Exercise goal |
Everything in the listing below from the line containing "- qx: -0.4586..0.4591" through the line containing "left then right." must be repeated exactly; the remaining lines are not wanted.

■ ■ ■ ■ ■

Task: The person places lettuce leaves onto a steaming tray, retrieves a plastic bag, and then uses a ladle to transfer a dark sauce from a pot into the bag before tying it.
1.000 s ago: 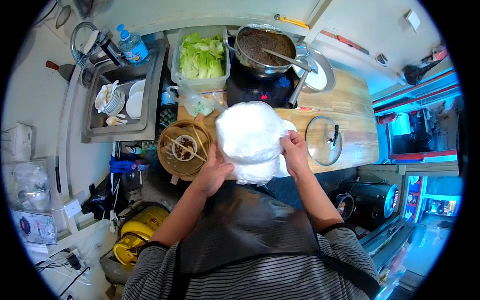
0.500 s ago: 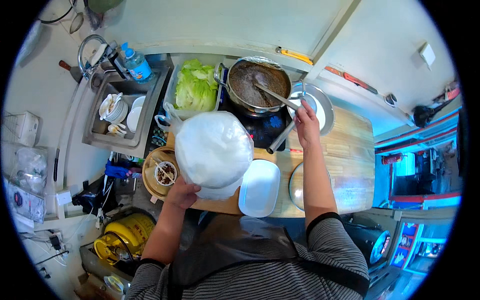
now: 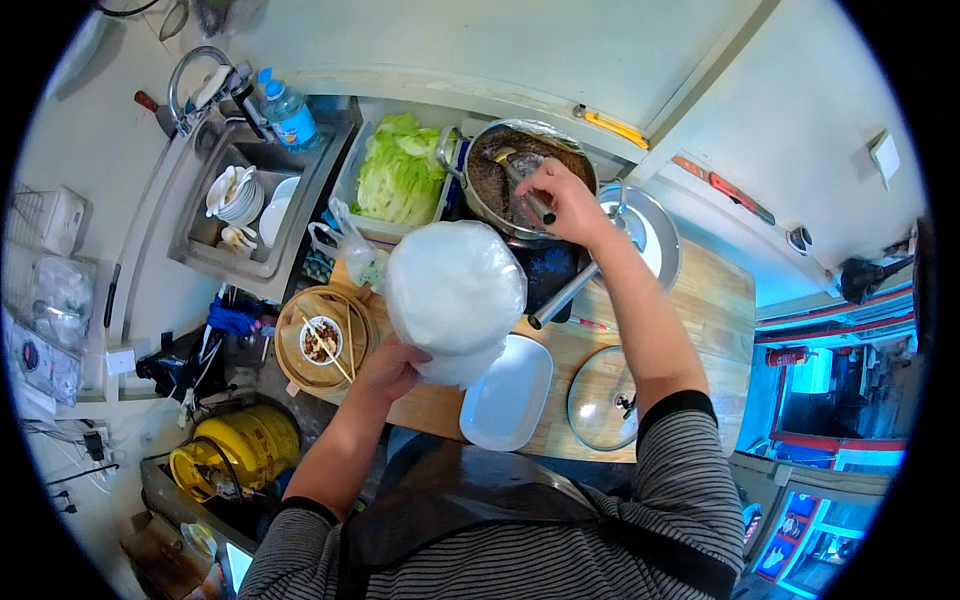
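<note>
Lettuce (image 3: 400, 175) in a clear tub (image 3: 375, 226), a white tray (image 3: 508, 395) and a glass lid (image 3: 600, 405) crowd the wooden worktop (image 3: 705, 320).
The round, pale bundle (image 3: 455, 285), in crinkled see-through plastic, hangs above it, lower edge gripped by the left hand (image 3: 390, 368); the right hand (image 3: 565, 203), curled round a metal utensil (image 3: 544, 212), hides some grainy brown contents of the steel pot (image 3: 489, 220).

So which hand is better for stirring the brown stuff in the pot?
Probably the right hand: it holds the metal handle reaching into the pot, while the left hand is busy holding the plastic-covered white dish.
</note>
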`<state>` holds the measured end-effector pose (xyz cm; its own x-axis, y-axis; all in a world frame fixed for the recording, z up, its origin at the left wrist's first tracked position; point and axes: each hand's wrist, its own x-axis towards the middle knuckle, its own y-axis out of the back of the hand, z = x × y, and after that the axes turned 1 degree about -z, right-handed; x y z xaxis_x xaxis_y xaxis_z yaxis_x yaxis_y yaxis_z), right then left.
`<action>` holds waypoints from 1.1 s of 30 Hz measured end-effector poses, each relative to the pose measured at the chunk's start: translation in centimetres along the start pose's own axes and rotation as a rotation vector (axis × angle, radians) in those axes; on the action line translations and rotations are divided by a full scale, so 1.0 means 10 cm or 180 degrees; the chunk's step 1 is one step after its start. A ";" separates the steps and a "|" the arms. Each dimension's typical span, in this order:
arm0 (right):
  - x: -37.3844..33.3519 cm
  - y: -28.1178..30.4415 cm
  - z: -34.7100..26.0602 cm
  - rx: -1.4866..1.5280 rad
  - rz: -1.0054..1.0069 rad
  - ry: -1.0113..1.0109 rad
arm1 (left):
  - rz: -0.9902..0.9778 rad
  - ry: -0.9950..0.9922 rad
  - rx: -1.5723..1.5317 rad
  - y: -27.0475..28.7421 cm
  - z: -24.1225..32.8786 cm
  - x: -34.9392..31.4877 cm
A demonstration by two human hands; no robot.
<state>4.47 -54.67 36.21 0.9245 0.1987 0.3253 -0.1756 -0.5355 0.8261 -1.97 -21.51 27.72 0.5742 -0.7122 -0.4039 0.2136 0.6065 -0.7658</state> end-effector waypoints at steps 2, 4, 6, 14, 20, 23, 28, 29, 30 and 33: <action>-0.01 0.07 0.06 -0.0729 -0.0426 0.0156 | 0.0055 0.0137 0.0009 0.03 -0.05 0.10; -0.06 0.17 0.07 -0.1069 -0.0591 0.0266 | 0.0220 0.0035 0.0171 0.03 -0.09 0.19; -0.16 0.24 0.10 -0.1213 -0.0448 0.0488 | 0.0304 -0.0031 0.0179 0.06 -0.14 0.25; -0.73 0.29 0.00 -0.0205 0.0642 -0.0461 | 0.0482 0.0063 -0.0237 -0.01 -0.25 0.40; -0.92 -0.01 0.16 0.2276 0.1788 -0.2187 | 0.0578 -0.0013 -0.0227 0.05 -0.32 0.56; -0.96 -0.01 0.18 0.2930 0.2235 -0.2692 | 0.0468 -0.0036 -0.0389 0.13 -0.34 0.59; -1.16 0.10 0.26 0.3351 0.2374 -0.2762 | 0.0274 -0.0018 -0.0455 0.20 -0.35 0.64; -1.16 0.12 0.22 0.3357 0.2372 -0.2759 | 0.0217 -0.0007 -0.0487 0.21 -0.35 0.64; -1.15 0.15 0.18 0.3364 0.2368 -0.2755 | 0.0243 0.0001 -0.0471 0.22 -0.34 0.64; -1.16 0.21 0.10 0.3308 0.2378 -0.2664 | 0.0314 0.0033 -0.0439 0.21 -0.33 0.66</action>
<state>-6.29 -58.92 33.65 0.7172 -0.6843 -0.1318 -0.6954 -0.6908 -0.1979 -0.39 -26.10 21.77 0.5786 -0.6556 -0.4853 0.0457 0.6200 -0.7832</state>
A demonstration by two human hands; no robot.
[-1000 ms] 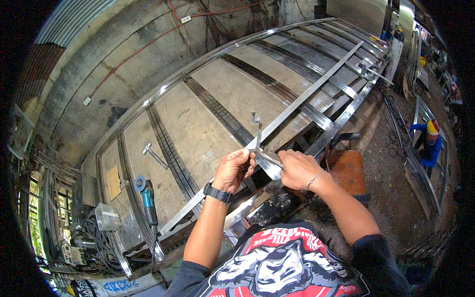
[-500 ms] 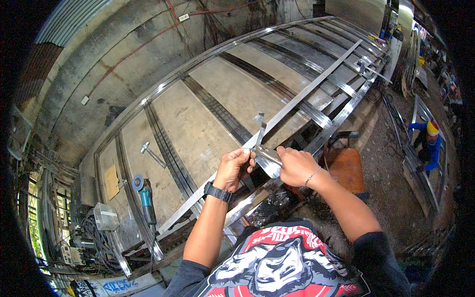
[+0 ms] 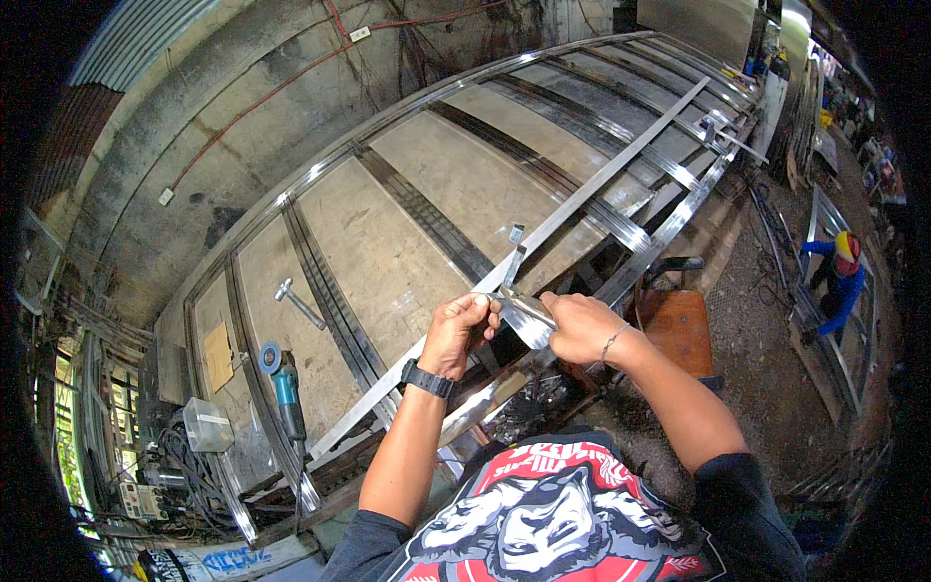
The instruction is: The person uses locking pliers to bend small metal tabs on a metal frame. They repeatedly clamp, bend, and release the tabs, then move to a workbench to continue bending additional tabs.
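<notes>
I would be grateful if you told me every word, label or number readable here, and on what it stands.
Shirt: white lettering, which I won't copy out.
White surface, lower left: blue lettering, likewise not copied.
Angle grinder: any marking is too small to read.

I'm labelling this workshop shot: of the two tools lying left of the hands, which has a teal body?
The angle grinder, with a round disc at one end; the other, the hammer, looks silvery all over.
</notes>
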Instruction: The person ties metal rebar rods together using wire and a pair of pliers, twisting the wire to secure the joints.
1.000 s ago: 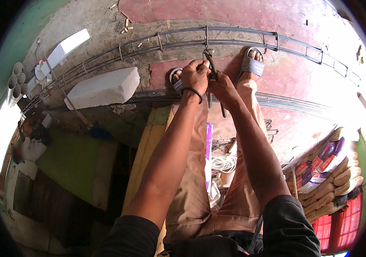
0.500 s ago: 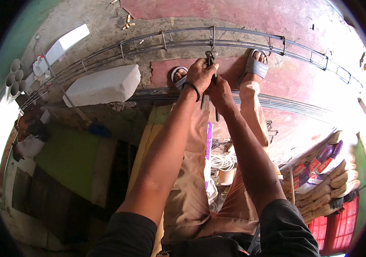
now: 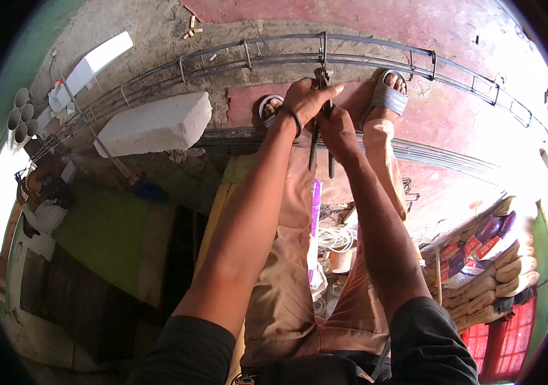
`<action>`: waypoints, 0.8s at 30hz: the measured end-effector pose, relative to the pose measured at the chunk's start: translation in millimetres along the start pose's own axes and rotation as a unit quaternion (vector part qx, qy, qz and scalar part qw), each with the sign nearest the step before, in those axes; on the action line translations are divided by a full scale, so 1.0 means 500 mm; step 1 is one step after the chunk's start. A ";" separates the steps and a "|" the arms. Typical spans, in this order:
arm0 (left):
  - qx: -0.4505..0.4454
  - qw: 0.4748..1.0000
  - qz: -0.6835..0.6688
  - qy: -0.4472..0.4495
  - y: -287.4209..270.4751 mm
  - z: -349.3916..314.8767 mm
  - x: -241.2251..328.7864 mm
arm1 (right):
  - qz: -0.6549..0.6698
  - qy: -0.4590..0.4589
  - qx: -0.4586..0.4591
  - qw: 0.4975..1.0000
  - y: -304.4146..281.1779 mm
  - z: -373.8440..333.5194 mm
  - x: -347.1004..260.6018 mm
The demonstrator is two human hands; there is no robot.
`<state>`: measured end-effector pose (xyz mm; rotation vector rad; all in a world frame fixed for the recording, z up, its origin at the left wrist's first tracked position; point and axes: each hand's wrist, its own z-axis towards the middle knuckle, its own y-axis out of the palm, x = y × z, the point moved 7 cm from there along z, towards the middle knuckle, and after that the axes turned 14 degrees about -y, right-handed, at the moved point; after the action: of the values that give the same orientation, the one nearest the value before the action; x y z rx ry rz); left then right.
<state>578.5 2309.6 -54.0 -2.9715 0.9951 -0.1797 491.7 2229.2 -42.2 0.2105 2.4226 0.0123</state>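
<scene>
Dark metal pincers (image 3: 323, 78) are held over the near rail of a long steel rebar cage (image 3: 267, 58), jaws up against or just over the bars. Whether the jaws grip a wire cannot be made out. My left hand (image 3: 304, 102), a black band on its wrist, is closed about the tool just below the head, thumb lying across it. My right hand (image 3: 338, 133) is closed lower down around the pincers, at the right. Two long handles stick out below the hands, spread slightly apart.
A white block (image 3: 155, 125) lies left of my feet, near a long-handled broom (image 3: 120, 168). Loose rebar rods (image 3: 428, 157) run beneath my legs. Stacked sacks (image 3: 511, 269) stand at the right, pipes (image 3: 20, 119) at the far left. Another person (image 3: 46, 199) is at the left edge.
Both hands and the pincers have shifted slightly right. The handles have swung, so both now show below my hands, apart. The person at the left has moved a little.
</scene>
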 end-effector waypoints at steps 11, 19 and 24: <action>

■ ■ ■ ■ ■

Task answer |
  - qx: -0.4586..0.4591
  - qw: 0.4975..1.0000
  - y: -304.4146..281.1779 mm
  - z: -373.8440..333.5194 mm
  - x: -347.1004..260.6018 mm
The demonstrator is two human hands; there is no robot.
`<state>`: measured end-effector pose (xyz mm; rotation vector rad; all in a world frame fixed for the recording, z up, its origin at the left wrist's first tracked position; point and axes: each hand's wrist, its own z-axis towards the middle knuckle, its own y-axis out of the palm, x = y × z, the point moved 7 cm from there along z, towards the middle knuckle, and after that the axes turned 14 degrees about -y, right-handed, at the moved point; after the action: of the values that give the same orientation, the one nearest the value before the action; x y z rx ry rz); left then right.

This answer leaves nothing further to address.